Do the Yankee management not understand that Chris Britton (pictured at left – dig the sideburns) is major league material?! Bruney has 50 innings of work with majors and minors combined! If Villone is tired, I know, call up a guy who’s pitched every day in the majors and minors, his arm will suddenly be refreshed by the promotion! And they think he’ll be able to stand pitching another 15 innings the rest of the season, and possibly the playoffs. There’s a reason Bruney was sent down in the first place, his BB/K ratio is 30/32. Chris Britton pitched a full season in the majors last year with a 3.35 ERA! He’s not a prospect anymore, you don’t have to keep him locked up in AAA getting ready for the big leagues. Britton is… oh, wait. He’s already pitched 56 innings in the minors. Great. Nice work. Just perfect. Way to ruin an entire perfectly good year for a good reliever on a team that needs relievers of the good variety. Ugh, sometimes I don’t get the Yankee bullpen. Actually, with the exception of the 9th inning in a close game, I never get it. Even then, sometimes the decisions Torre makes puzzles me to no end. Well, Bruney did pitch a scoreless inning today, maybe… nah. He’ll blow it.
Ah, yes, I remember when optimism lasted more than ten seconds.
In other news: Wake up Chicago! Stop handing your games on a silver platter, and to the Red Sox at that. Everyone’s always “surging” like the Red Sox are “surging”, why can’t they just say winning a lot? And winning three games in a row is really surging. And why do I have the sneaking suspicion that that silver platter that is the white sox will suddenly become less silvery and less plattery when the Yankees come to town? Wait, the Yanks don’t play them for the remainder of the year. There goes my theory. Which is both good and bad, because I want the Yankees to win, but then I also want them to win… And why do I have the sneaking suspicion none of this made much sense?
By the way, I noticed Bruney was pitching out of the windup in the 9th inning of Saturday night’s Yanks-Tigers game, I don’t think I’ve ever seen him do that. Perhaps that was something they tweaked in the Scranton/W-B to improve his command. I’ll have to investigate. Also, by the way, the Tigers announcers showed Bruney warming up in the bullpen and labeled him “Joba Chamberlain.” I almost had a heart attack when I thought Joe was putting him in a five run game – then I noticed he didn’t quite look like Joba… then I realized it was Bruney. And they didn’t correct the mistake.

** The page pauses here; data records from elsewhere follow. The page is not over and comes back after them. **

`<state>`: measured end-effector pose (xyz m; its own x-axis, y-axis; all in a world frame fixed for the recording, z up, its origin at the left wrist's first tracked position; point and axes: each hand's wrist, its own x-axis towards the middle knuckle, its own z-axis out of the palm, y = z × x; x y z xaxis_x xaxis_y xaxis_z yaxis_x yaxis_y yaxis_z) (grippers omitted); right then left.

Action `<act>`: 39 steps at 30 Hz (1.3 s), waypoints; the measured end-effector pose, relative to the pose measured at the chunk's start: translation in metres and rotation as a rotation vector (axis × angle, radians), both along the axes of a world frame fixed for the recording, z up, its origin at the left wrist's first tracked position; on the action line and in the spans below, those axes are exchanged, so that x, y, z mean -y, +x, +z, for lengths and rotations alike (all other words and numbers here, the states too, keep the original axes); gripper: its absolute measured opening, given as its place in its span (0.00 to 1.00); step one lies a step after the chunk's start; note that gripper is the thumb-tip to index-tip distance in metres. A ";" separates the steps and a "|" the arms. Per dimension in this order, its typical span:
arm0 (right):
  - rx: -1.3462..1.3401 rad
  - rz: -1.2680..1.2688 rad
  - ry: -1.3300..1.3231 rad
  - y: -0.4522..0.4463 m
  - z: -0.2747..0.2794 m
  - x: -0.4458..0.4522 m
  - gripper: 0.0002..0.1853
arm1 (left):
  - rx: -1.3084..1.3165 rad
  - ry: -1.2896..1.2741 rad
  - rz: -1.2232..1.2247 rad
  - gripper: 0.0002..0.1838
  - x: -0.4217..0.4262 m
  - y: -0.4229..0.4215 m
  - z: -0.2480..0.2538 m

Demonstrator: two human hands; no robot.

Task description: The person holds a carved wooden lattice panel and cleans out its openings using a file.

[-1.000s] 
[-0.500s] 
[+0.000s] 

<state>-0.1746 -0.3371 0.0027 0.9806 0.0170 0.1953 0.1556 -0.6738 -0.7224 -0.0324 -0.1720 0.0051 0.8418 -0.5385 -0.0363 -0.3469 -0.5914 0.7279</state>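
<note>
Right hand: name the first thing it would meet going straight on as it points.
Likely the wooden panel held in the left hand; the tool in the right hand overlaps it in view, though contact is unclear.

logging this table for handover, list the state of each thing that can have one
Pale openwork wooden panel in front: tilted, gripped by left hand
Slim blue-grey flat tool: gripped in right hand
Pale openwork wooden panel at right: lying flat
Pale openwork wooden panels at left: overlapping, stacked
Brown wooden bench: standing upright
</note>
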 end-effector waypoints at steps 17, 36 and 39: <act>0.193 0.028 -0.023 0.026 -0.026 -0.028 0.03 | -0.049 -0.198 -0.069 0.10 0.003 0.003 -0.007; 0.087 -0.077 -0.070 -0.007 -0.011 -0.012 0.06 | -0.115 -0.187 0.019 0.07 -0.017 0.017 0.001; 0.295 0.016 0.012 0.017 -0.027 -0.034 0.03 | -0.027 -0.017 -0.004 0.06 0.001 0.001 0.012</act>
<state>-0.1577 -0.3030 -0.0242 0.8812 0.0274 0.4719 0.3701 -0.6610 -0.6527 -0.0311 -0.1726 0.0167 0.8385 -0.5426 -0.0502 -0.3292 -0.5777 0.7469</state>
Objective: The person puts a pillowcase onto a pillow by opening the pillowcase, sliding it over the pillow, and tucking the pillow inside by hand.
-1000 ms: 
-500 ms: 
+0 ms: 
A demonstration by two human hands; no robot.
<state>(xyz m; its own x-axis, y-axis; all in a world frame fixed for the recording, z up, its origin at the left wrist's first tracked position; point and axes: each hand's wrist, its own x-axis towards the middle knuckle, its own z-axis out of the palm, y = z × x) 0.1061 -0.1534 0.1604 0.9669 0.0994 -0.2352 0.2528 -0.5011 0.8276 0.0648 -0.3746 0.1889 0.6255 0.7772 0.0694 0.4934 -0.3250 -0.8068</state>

Filed under: Baseball Scouting
A short one today about a couple of interesting Baseball America free articles; keep in mind that these are surveys of the coaches, not of people at BA.
Best hit-and-run artist? I guess that’s a skill, but it doesn’t seem very tangible to me and probably doesn’t account for that much in terms of a run value.
Rafael Furcal is definitely not the third fastest player in the NL.
Best manager? Load of BS really. Plus, Tony La Russa is a horrid manager.
How, exactly, does Placido Polanco have the third best strike-zone judgment in the AL? He has 27 walks this season, with a career high of 42. That’s below average.
…Derek Jeter is the best fielding shortstop in the AL? That actually made me laugh. I’m sorry. But the guy is below average.
The Texas Rangers aren’t a great ballclub: They are average offensively, being 7th in the AL in runs scored. They have really quite awful pitching, being the third worst in the league. That translates to a losing record at 56-70; I was even considering much earlier this year when they had an even worse record writing about how they are the new “worst team” in the American League. So it came as a mild surprise to me when I saw they gave up only three runs to the Orioles.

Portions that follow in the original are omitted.